Despite these observations, the idea of birth as a triggering event for CM maturation has been contested (Jonker et al. 2015). Indeed, many facets of maturation appear to be initiated in utero, including increase in myocyte length and volume, myofibril length and number, sarcomeric isoform switching, cessation of cell cycle, aerobic metabolism, and other changes (Kim et al. 1992; Burrell et al. 2003; Siedner et al. 2003; Hirschy et al. 2006; Jonker et al. 2007, 2015; Porter et al. 2011; Baker & Ebert, 2013; Yin et al. 2015). Moreover, disruption of the intrauterine environment, particularly in the period prior to birth, can lead to retardation of CM maturation (Bubb et al. 2007). Thus, it appears that the initiation of CM maturation occurs in the period prior to birth (e.g. e16.5–e18.5 in mice, gestational days 110–130 of 147 in sheep, pregnancy weeks 28–32 in human), perhaps in anticipation of significant changes in cardiac function in the fetal-to-neonatal transition.
The evolving hormonal and neuroendocrine environment of the fetus may influence these maturation phenomena. For example, in mice, endogenous glucocorticoid production increases from e15.5 and peaks at e17.5; correspondingly, maternal plasma glucocorticoid levels peak at approximately e16–e17 (Rog-Zielinska et al. 2015). This spike in glucocorticoids has been shown to mediate CM myofibrillar structure, oxygen consumption, ion channel expression and calcium handling, with many of these processes mediated in a PGC1α-dependent manner (Rog-Zielinska et al. 2013, 2015). Similarly, in rodents, thyroid hormone secretion initiates at approximately e17.5, and mediates transcriptional effects on CM contractile function, among other effects (Li et al. 2014). Other hormones that have been implicated in CM maturation include IGF1 and NRG1 (Rupert & Coulombe, 2017).

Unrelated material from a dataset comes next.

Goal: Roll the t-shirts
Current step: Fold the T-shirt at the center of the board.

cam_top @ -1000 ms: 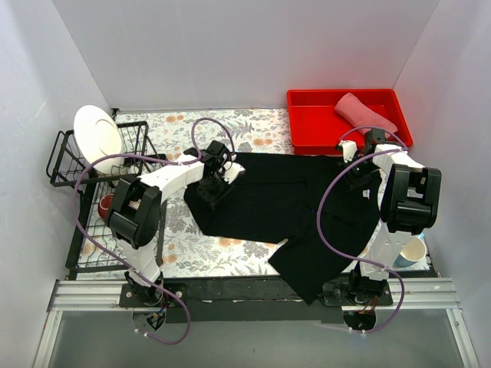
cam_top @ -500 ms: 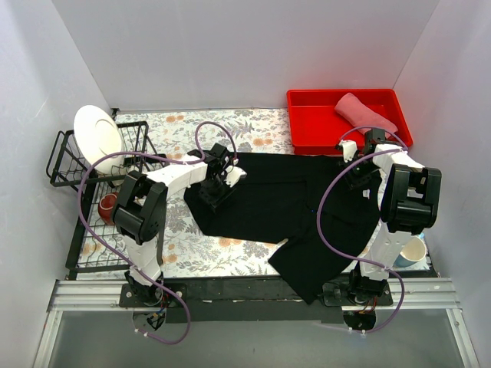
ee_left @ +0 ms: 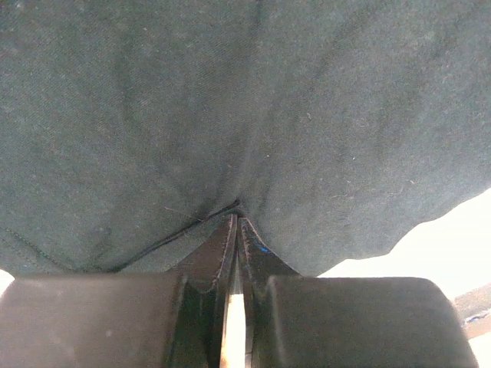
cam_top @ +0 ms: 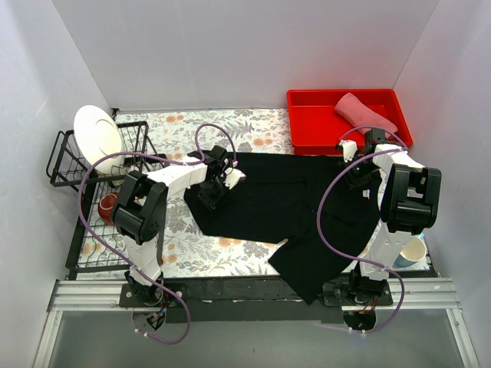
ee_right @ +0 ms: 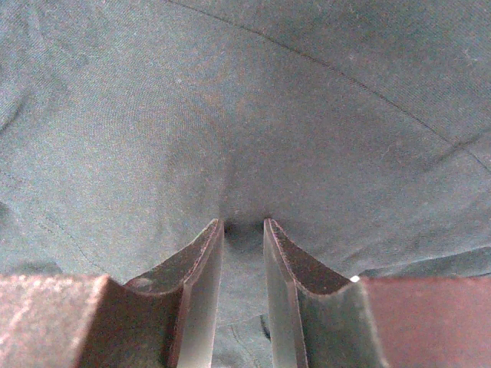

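Left gripper (ee_left: 236,222) has pinched shut on black t-shirt (ee_left: 245,115); right gripper (ee_right: 243,226) grips its fold.

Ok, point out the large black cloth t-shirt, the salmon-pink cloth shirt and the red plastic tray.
large black cloth t-shirt (cam_top: 284,199), top external view, mid body.
salmon-pink cloth shirt (cam_top: 362,111), top external view, its middle.
red plastic tray (cam_top: 311,119), top external view, bare left floor.
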You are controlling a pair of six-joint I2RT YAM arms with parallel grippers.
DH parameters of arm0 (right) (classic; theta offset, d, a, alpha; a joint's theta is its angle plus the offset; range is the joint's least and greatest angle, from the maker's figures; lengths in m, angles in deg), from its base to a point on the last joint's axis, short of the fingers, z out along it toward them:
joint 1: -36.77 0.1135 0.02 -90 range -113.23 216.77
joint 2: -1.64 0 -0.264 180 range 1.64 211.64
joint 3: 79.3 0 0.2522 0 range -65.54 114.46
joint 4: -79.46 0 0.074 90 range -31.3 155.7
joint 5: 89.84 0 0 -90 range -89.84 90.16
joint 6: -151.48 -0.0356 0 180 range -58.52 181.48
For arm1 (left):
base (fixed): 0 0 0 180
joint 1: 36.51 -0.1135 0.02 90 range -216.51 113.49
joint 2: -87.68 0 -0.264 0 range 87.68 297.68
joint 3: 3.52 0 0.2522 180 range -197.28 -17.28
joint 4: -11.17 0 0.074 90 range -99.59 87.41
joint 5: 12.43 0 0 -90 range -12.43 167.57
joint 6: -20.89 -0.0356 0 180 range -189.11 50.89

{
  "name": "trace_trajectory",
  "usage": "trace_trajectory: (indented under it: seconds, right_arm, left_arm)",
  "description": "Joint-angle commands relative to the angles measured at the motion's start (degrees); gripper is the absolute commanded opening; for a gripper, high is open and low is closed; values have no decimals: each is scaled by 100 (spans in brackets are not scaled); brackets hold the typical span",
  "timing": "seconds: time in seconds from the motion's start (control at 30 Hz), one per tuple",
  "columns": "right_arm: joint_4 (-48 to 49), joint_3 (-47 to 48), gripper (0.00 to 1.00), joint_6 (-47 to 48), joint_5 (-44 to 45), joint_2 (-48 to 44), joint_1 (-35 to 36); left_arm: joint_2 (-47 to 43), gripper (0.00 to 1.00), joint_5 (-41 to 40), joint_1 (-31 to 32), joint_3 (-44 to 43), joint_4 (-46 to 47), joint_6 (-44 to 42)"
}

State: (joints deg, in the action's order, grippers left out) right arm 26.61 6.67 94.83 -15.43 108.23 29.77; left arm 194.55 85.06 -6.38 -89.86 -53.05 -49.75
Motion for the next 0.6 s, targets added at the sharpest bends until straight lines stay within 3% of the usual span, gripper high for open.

Evidence for a critical perinatal window in maturation
While the initiation of CM maturation is still unknown, recent data strongly demonstrate the critical importance of the perinatal cardiac environment in regulating CM maturation. For example, we recently demonstrated that transplantation of ESC-CMs into the neonatal rat heart at p0–p3 led to generation of CMs that were structurally, functionally and transcriptomically indistinguishable from adult CMs (Cho et al. 2017). Similarly, Kadota et al. (2017) have shown that full maturation of neonatal rat ventricular CMs (NRVCMs) is possible following transplantation in the neonatal heart. On the other hand, results of same-species transplantation experiments in adult hearts have been more equivocal. For example, some studies have observed significant and near-complete maturation of transplanted cells by structural and electrophysiological analysis, including primary cells (Klug et al. 1996; Gojo et al. 1997; Roell et al. 2002; Rubart et al. 2003) and PSC-CMs (Didié et al. 2013). On the other hand, other studies have shown only partial and limited maturation even following extended transplantation, with failure to achieve full adult size and structure (Leor et al. 1996; Watanabe et al. 1998; Reinecke et al. 1999; Müller-Ehmsen et al. 2002; Christoforou et al. 2010; Shiba et al. 2016). Likewise, we have observed that transplantation of ESC-CMs at p14 resulted in limited maturation with incomplete sarcomere alignment (Cho et al. 2017). In addition to these transplantation experiments, other studies have demonstrated that the proliferation-to-hypertrophy transition (Anatskaya et al. 2010) and mitochondrial/metabolic maturation (Gong et al. 2015) processes are exquisitely sensitive to perturbation up to approximately 2—3 weeks after birth in rodents. Based on these data, we believe that the perinatal time period (which we define as e18.5–p14 in rodents) may represent a critical window for CM maturation, analogous to the perinatal regenerative window. Perturbations to normal developmental phenomena during this time period may lead to an immature CM phenotype.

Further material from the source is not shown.